• [Problem to work on]
Each line below with the string "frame" should be copied.
------ Data section ------
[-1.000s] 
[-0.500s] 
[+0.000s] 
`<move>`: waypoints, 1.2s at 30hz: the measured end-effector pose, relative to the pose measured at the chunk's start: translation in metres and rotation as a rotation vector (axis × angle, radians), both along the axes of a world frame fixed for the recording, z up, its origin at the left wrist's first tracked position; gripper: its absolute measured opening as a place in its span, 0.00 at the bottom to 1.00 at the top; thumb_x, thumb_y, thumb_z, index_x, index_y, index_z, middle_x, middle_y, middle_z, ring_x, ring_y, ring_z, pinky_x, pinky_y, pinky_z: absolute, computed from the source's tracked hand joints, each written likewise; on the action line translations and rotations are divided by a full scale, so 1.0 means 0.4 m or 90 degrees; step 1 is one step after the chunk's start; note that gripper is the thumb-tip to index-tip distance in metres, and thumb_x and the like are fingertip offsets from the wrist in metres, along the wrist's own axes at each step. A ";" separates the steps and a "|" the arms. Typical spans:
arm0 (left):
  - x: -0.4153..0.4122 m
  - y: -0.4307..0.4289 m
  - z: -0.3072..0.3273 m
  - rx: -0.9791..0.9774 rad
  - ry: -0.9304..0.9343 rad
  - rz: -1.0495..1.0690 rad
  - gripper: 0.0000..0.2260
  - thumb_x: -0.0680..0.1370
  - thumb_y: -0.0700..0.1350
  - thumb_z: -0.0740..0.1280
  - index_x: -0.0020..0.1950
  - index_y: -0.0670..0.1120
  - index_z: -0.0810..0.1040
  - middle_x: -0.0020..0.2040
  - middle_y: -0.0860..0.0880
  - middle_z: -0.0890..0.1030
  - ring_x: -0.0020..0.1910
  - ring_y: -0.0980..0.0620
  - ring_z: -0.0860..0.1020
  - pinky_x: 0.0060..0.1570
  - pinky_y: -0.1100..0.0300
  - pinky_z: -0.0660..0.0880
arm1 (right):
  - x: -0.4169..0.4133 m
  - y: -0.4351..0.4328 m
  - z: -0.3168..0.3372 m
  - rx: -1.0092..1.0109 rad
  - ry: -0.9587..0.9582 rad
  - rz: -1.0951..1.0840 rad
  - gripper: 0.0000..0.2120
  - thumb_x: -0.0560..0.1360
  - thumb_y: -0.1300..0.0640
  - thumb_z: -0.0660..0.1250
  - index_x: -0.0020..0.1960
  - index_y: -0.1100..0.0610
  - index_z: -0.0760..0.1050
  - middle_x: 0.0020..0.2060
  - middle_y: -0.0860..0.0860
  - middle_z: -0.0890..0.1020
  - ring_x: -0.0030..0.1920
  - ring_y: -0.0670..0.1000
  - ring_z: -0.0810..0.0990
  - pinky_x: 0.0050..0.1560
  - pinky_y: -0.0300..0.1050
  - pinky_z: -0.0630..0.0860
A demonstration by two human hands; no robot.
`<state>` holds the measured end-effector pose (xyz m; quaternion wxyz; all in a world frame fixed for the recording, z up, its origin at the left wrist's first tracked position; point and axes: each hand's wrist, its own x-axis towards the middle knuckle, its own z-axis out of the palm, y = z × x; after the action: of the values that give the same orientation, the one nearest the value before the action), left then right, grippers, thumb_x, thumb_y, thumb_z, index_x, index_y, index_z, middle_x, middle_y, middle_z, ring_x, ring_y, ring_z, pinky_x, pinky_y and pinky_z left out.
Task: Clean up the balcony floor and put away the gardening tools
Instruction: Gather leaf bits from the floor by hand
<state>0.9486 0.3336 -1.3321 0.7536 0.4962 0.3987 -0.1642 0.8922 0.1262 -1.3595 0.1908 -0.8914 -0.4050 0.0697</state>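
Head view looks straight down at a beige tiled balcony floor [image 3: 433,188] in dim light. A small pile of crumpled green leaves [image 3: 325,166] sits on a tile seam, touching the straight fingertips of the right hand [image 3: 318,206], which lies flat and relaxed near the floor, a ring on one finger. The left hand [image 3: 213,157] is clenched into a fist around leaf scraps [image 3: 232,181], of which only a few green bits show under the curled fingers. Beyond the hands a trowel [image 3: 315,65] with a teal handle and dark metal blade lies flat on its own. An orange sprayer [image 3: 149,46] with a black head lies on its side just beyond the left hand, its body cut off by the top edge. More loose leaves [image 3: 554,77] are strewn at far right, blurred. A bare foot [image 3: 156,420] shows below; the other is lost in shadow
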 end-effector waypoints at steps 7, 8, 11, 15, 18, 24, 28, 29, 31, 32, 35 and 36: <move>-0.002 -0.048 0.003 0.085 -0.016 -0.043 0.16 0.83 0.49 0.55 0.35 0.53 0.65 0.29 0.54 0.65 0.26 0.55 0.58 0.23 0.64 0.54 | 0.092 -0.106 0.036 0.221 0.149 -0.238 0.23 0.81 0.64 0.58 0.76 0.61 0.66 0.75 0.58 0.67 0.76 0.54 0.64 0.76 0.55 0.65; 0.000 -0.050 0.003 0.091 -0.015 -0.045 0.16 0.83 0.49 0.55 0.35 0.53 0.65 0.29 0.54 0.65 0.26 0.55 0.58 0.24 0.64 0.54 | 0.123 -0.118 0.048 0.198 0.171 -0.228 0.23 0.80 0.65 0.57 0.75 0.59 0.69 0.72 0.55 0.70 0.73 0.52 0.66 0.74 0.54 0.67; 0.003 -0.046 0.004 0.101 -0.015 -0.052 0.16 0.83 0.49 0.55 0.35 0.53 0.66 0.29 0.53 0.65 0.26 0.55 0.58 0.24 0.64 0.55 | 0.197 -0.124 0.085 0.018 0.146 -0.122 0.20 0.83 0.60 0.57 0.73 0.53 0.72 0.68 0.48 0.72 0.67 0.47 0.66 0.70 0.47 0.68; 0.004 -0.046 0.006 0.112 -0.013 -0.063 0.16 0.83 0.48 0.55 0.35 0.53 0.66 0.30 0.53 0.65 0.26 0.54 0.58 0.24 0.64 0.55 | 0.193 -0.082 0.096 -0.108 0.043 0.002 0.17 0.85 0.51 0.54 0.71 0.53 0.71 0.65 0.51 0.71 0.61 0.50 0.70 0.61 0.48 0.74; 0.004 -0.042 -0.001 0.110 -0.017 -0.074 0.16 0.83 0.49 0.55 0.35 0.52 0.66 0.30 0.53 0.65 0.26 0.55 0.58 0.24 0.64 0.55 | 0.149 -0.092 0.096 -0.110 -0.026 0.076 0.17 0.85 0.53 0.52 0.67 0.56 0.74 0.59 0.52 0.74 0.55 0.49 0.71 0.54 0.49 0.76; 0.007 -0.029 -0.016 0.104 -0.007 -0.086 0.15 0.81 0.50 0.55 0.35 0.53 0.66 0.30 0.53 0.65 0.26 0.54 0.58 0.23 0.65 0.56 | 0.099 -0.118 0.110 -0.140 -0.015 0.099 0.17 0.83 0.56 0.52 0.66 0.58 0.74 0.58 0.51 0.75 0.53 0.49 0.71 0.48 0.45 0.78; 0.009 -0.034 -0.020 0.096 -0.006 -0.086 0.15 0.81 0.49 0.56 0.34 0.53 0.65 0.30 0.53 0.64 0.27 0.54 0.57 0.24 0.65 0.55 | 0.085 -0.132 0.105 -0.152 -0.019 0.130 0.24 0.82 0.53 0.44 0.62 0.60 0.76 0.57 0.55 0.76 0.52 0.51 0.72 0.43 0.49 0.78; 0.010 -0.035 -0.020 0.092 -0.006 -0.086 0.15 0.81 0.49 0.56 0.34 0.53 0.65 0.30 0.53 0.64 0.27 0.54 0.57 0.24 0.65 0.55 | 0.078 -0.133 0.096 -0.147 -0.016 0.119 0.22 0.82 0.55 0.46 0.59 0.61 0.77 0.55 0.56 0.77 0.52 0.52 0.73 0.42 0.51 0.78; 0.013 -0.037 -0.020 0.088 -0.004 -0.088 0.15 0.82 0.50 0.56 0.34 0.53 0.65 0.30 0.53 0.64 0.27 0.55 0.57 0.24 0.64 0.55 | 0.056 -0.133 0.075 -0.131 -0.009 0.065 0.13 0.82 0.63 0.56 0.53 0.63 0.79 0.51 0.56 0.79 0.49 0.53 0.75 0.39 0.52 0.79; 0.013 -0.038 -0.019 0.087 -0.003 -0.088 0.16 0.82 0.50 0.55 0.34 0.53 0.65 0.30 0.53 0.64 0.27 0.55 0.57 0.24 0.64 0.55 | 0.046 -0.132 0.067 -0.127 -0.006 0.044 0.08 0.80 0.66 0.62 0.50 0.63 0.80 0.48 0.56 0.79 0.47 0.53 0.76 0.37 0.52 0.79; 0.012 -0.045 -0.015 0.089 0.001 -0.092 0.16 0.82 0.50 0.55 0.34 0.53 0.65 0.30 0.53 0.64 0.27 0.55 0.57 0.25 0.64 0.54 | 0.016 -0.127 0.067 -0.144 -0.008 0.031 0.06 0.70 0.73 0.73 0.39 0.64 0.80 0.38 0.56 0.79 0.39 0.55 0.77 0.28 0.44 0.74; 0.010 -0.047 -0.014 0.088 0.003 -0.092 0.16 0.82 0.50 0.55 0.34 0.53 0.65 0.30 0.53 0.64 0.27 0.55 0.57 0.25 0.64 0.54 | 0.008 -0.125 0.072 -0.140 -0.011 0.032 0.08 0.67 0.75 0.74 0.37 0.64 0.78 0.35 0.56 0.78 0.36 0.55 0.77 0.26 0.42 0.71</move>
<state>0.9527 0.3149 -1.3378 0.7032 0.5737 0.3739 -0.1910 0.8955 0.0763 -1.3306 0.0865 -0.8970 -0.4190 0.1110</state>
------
• [Output of the task]
`<move>`: waypoints, 1.2s at 30hz: the measured end-effector pose, relative to the pose measured at the chunk's start: translation in metres and rotation as a rotation vector (axis × angle, radians), both along the axes of a world frame fixed for the recording, z up, its origin at the left wrist's first tracked position; gripper: its absolute measured opening as a place in its span, 0.00 at the bottom to 1.00 at the top; thumb_x, thumb_y, thumb_z, index_x, index_y, index_z, middle_x, middle_y, middle_z, ring_x, ring_y, ring_z, pinky_x, pinky_y, pinky_z: absolute, computed from the source's tracked hand joints, each written likewise; on the action line translations and rotations are divided by a full scale, so 1.0 means 0.4 m or 90 degrees; step 1 is one step after the chunk's start; note that gripper is the thumb-tip to index-tip distance in metres, and thumb_x and the like are fingertip offsets from the wrist in metres, along the wrist's own axes at each step. A ";" separates the steps and a "|" the arms. Typical spans:
`<state>` holds the measured end-effector pose (xyz m; quaternion wxyz; all in a world frame fixed for the recording, z up, its origin at the left wrist's first tracked position; point and axes: each hand's wrist, its own x-axis towards the middle knuckle, its own z-axis out of the palm, y = z × x; after the action: of the values that give the same orientation, the one nearest the value before the action), left then right, grippers, thumb_x, thumb_y, thumb_z, index_x, index_y, index_z, middle_x, middle_y, middle_z, ring_x, ring_y, ring_z, pinky_x, pinky_y and pinky_z left out.

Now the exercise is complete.